For those employed with an employer offering retirement savings plans, though, you may want to compare the benefits of an IRA with the benefits of the company-sponsored 401(k). If fund matching is available with your 401(k), your primary retirement plan should be taking advantage of that. Do keep in mind that utilizing multiple retirement instruments is allowed and does offer the ability to realize more tax savings and overall benefits.

Savings accounts

Additionally, don’t discount using more traditional financial instruments for retirement planning like traditional savings accounts and high-yield savings accounts. While you might not receive all of the same tax benefits as an IRA or 401(k), these easier-to-understand account types are still an effective way to get started. Savings accounts are also lower risk than many IRA portfolios making them an attractive option.

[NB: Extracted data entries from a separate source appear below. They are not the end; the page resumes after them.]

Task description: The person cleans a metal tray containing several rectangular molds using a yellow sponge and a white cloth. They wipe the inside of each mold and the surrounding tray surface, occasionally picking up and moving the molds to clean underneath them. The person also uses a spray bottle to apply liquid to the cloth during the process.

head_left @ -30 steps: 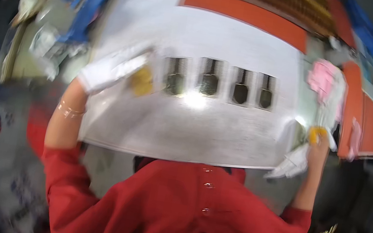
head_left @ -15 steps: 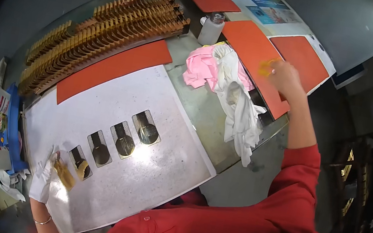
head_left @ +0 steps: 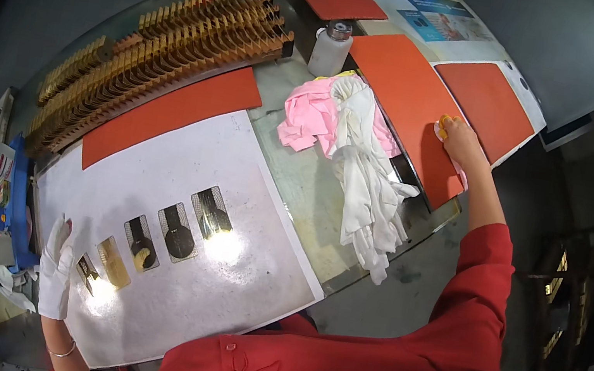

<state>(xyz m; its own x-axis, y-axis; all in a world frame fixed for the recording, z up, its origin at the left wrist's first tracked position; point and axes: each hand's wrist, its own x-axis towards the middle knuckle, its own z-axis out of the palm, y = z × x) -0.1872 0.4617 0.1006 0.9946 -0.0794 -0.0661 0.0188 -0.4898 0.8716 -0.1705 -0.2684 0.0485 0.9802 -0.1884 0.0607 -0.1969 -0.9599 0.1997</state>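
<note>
My left hand [head_left: 55, 271], in a white glove, is at the left edge of a white sheet [head_left: 238, 254], its fingers extended and apparently holding nothing. Beside it is a small dark piece [head_left: 86, 274], then a flat gold piece [head_left: 113, 262]. A row of dark plates with patterned borders [head_left: 179, 234] continues to the right; one [head_left: 142, 243] has a tan patch at its lower end. My bare right hand [head_left: 462, 144] is over a long orange mat [head_left: 413, 103], fingers curled. Something small and yellow [head_left: 446, 125] shows at its fingertips; I cannot make out its kind.
Racks of upright gold-coloured pieces [head_left: 169, 58] stand at the back left behind an orange strip [head_left: 175, 114]. Pink cloth [head_left: 310, 113] and white gloves [head_left: 369, 198] lie in the middle, near a pump bottle [head_left: 331, 50]. A blue tray [head_left: 18, 209] is far left.
My left hand has moved slightly left, away from the gold piece, which now lies on the sheet. My right hand has moved slightly right and nearer, its fingers more curled. The view has shifted somewhat.
</note>
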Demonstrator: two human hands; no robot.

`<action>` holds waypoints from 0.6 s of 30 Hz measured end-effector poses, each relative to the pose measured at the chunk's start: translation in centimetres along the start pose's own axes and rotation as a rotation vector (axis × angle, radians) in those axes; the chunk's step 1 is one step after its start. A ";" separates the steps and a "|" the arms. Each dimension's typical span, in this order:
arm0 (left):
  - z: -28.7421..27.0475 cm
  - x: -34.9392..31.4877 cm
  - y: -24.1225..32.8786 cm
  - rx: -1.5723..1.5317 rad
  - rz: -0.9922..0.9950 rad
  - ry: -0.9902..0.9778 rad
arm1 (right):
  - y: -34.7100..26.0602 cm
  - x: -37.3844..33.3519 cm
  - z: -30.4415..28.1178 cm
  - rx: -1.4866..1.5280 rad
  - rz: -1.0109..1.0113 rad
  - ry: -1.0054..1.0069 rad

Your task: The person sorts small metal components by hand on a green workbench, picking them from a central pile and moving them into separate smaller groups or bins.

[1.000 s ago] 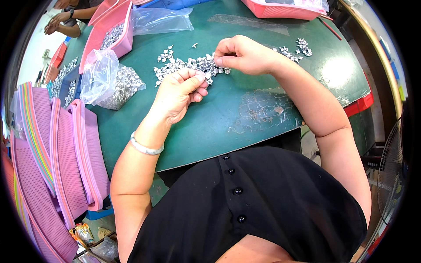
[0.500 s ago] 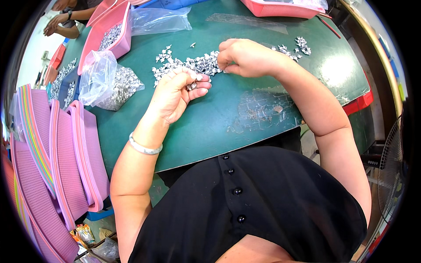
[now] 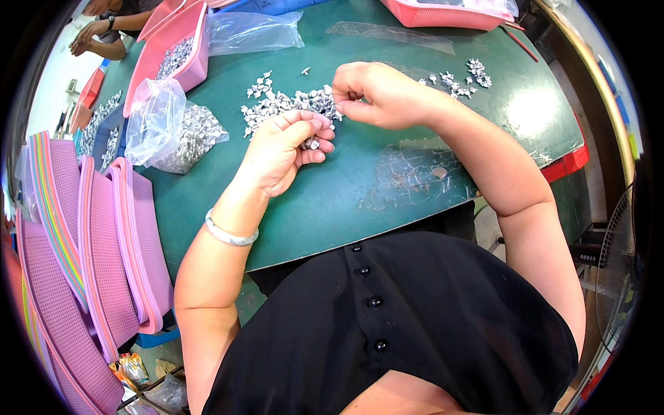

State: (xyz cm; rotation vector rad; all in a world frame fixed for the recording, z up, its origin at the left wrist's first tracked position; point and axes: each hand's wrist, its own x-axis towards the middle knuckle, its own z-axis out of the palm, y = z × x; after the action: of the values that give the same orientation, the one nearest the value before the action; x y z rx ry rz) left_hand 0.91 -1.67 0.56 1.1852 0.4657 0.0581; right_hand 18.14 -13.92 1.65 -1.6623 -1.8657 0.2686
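Note:
A heap of small silver metal parts [image 3: 275,105] lies on the green table [image 3: 304,214] in front of me. My left hand [image 3: 287,146] is curled, palm partly up, at the near edge of the heap; several of these parts sit in its bent fingers. My right hand [image 3: 377,95] hangs at the heap's right side with thumb and fingers drawn together, and whatever may be between the fingertips is hidden. Smaller clusters of loose parts [image 3: 456,86] rest to the right, beyond my right wrist.
Left of the heap stands a clear plastic bag [image 3: 155,117] of parts, beside a pink basket [image 3: 197,72] holding more. Stacked pink baskets [image 3: 142,235] crowd the table's left side. A pink tray [image 3: 443,15] sits at the far edge. Another person's hands [image 3: 86,38] show far left.
My right hand has shifted slightly left, closer to my left hand. My left fingers have closed a little more over the parts.

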 end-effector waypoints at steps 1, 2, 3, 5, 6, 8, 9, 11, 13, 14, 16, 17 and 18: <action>0.1 -0.1 0.0 0.001 -0.005 -0.002 | -0.2 0.0 0.1 -0.012 -0.029 0.041; 0.2 -0.1 0.0 0.002 -0.009 -0.003 | -0.3 0.0 0.3 -0.025 -0.057 0.083; 0.2 -0.1 0.0 -0.005 -0.015 -0.008 | -0.5 0.0 0.4 -0.037 -0.088 0.124; 0.2 -0.1 0.0 -0.019 -0.025 -0.018 | -0.9 0.0 0.5 -0.077 -0.130 0.164; 0.2 -0.1 0.0 -0.038 -0.022 -0.026 | -1.0 0.1 0.6 -0.099 -0.150 0.185; 0.3 -0.3 0.0 -0.076 -0.015 -0.042 | -1.1 0.1 0.7 -0.115 -0.169 0.211; 0.3 -0.3 0.0 -0.088 -0.016 -0.053 | -1.2 0.1 0.8 -0.123 -0.179 0.223; 0.3 -0.3 0.0 -0.111 -0.019 -0.074 | -1.3 0.1 0.9 -0.133 -0.202 0.241; 0.0 -0.1 -0.3 -0.141 -0.010 -0.089 | -1.5 0.1 1.0 -0.142 -0.219 0.252; -0.1 0.0 -0.4 -0.156 -0.005 -0.096 | -1.5 0.2 1.0 -0.146 -0.225 0.256; -0.1 0.1 -0.5 -0.149 -0.001 -0.076 | -1.5 0.2 1.0 -0.113 -0.225 0.255; -0.1 0.1 -0.6 -0.146 0.001 -0.066 | -1.4 0.2 0.9 -0.074 -0.221 0.250; -0.1 0.1 -0.6 -0.135 0.007 -0.060 | -1.3 0.1 0.9 -0.036 -0.215 0.245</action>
State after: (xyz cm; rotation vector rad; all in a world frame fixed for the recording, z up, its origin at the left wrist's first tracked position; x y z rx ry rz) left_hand 0.85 -1.73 -0.01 1.0536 0.3982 0.0588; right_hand 16.57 -13.83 1.65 -1.4313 -1.8499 -0.0563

Savings accounts can be used in conjunction with other traditional retirement vehicles, with no taxes, withdrawal penalties or contribution limits. However, savings accounts are low-risk, and savers shouldn’t expect to see high returns, even on accounts with 2% APY. Starting early with savings is a way to ensure a safety net on the path to retirement.

Using IRA funds

Traditionally, withdrawal from IRA funds begins once you’ve reached the age of 59 ½. You’re not required to begin taking disbursements at this age, but you will be required to shortly after the age of 70 ½. Funds can be taken out as a lump sum or in regular or non-regular payments. Depending on the type of IRA you chose — Roth or traditional — you may or may not owe taxes.

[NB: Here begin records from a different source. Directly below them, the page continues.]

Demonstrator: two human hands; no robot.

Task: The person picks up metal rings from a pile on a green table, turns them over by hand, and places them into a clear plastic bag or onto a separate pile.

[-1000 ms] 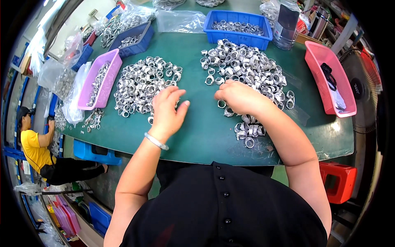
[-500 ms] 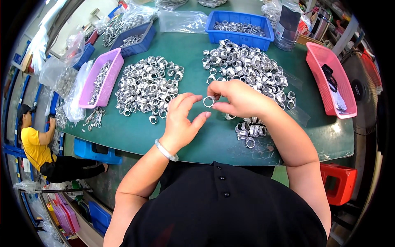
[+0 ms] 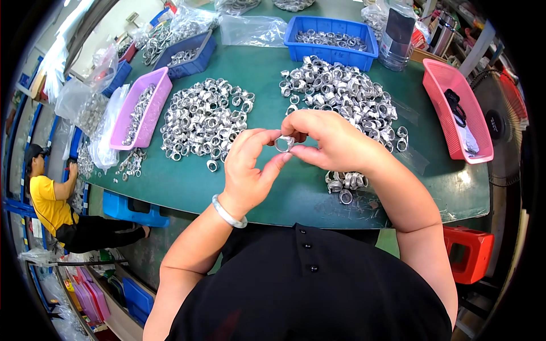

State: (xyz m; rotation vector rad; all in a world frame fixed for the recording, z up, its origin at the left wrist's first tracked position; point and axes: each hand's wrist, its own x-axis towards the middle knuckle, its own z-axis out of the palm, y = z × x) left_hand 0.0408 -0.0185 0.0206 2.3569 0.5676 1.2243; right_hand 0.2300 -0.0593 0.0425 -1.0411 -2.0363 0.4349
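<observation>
A silvery metal ring [image 3: 284, 144] is held up between my two hands, above the green table. My left hand [image 3: 248, 165] pinches its left side with thumb and fingertips, and a pale bangle circles that wrist. From the other side, my right hand [image 3: 330, 141] grips the same ring between thumb and curled fingers. Beyond my left hand lies a wide heap of similar rings [image 3: 203, 119]. A second, taller heap [image 3: 341, 94] spreads beyond my right hand, which partly covers it. Several rings form a small group [image 3: 345, 183] nearer me, below my right wrist.
Blue bins [image 3: 333, 54] of rings stand at the back, a purple basket [image 3: 156, 113] at left, a pink basket [image 3: 462, 108] at right. A plastic bottle [image 3: 396, 45] stands back right. A red stool [image 3: 467, 253] is beside the table; a person in yellow [image 3: 51, 199] works at far left.
My left hand has closed in on the ring, which my right hand alone held before. The ring has shifted slightly left and down, and both hands now meet at it.
</observation>
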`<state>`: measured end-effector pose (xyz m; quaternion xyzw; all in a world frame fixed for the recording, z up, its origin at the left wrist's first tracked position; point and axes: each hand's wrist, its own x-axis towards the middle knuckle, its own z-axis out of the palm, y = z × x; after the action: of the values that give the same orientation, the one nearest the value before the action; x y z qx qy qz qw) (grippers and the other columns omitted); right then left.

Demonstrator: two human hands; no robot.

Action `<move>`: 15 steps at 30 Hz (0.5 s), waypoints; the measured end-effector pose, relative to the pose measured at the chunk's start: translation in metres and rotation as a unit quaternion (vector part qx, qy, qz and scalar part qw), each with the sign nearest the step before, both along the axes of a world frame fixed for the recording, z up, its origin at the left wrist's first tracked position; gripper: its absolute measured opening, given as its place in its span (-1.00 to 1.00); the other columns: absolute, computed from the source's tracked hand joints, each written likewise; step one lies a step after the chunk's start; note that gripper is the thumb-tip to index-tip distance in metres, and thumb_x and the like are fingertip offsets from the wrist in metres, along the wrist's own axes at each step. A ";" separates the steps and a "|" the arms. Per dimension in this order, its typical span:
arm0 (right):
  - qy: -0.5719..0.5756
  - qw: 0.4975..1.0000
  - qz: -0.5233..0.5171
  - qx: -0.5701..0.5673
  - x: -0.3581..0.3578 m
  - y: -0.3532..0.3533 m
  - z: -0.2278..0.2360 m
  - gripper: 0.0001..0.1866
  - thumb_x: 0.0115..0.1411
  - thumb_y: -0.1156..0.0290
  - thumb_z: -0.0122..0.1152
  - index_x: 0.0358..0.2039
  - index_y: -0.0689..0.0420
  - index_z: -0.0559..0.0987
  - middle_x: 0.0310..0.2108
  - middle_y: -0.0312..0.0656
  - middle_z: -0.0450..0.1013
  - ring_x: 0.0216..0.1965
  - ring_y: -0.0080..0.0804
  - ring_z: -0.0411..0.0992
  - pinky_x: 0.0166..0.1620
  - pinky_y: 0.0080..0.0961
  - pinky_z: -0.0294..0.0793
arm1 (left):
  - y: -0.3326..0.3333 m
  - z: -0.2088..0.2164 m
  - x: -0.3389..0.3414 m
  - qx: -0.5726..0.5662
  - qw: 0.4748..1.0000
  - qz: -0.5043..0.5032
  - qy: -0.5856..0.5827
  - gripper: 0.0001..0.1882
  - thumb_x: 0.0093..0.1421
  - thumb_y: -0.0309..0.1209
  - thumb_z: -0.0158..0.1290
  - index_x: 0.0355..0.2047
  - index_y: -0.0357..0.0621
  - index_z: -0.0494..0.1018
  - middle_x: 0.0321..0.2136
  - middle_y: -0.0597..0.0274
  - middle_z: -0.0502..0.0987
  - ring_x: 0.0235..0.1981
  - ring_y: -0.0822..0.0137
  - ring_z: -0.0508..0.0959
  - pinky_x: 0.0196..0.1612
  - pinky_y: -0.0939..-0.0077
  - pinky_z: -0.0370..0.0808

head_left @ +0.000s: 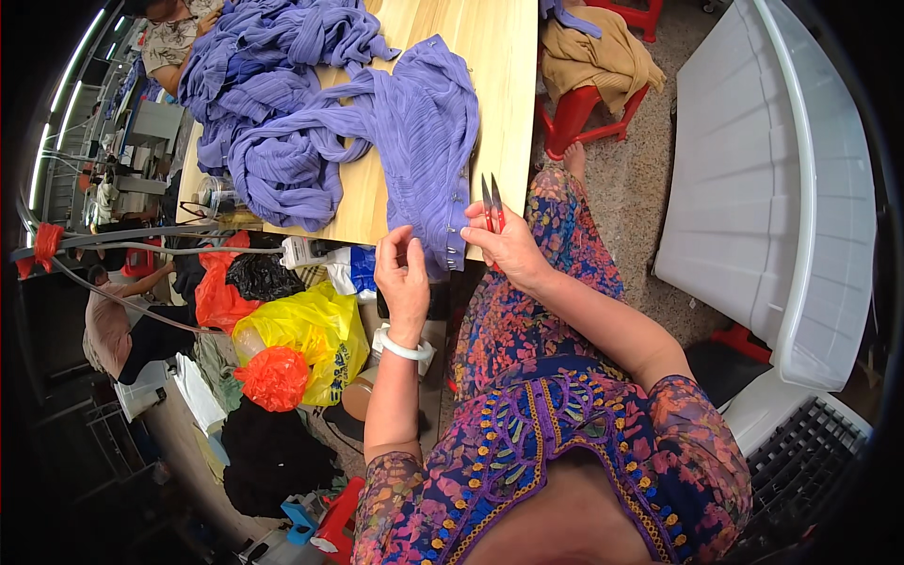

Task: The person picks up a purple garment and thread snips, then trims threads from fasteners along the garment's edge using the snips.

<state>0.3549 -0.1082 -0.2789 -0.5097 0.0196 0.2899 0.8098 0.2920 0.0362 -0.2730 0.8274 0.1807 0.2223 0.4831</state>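
Observation:
My right hand (511,250) is closed around small red-handled scissors (492,200), their dark blades pointing away from me. Its thumb and fingertips lie at the right edge of a periwinkle-blue pleated garment (424,132). Along that edge and the near corner runs a row of small metal pins or clips (455,247). Just left of the garment's near end is my left hand (403,282), palm side partly hidden, its fingers loosely bent and the thumb apart. I see nothing held in it. A pale bangle circles that wrist.
More blue garments (282,122) are heaped on the wooden table (508,94). Below its left side lie yellow (325,334) and red plastic bags (273,379). A large white bin (753,179) stands right; a red stool (593,113) bears tan cloth. Two other people are at left.

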 end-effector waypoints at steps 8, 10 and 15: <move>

For those that need access to funds earlier than this age, there are options available. However, you may lose out on the money gained from tax benefits due to early withdrawal penalties. Unlike 401(k)s, there are no IRA loan options available.

Despite this, your options do include IRA rollovers (similar to a very short-term loan) and specific need/hardship withdrawals subject to a 10% early withdrawal penalty. There are instances where you can avoid the early withdrawal penalty if you’re permanently disabled, are making a qualified higher-education expense, unreimbursed medical expenses, unemployed health insurance premiums and up to $10,000 for qualified first-time home purchases.

Additionally, Roth IRA holders can withdraw funds without penalty as they have already paid the necessary taxes on the contribution. Do keep in mind, though, if you withdraw investment earnings from your account, you will be subject to the early withdrawal penalty. Funds withdrawn the same year they were contributed and before the tax-filing deadline do not count toward the contribution limits. In other words, you’re able to put that money back if you choose.

Ideally, IRAs are designed to be used for retirement. While it’s understandable that life does happen from time to time, drawing funds from retirement accounts should be a last resort. Additionally, ensure you understand all the implications before doing so, especially in the instance of a bankruptcy or other creditor issue. Some retirement funds are protected as long as they are in an IRA or retirement account and meet certain qualifications.

The final word

Preparing for retirement does not have to be a worry-filled adventure. By utilizing the powerful financial tools available to you like IRAs, you can set yourself and your family up for a peaceful and enjoyable later chapter of life. There is no time like the present to plan for the future. Make sure you utilize the provided information here and do what’s necessary to understand fully the investment options you have available. Even small contributions today will have a marked impact on your future retirement.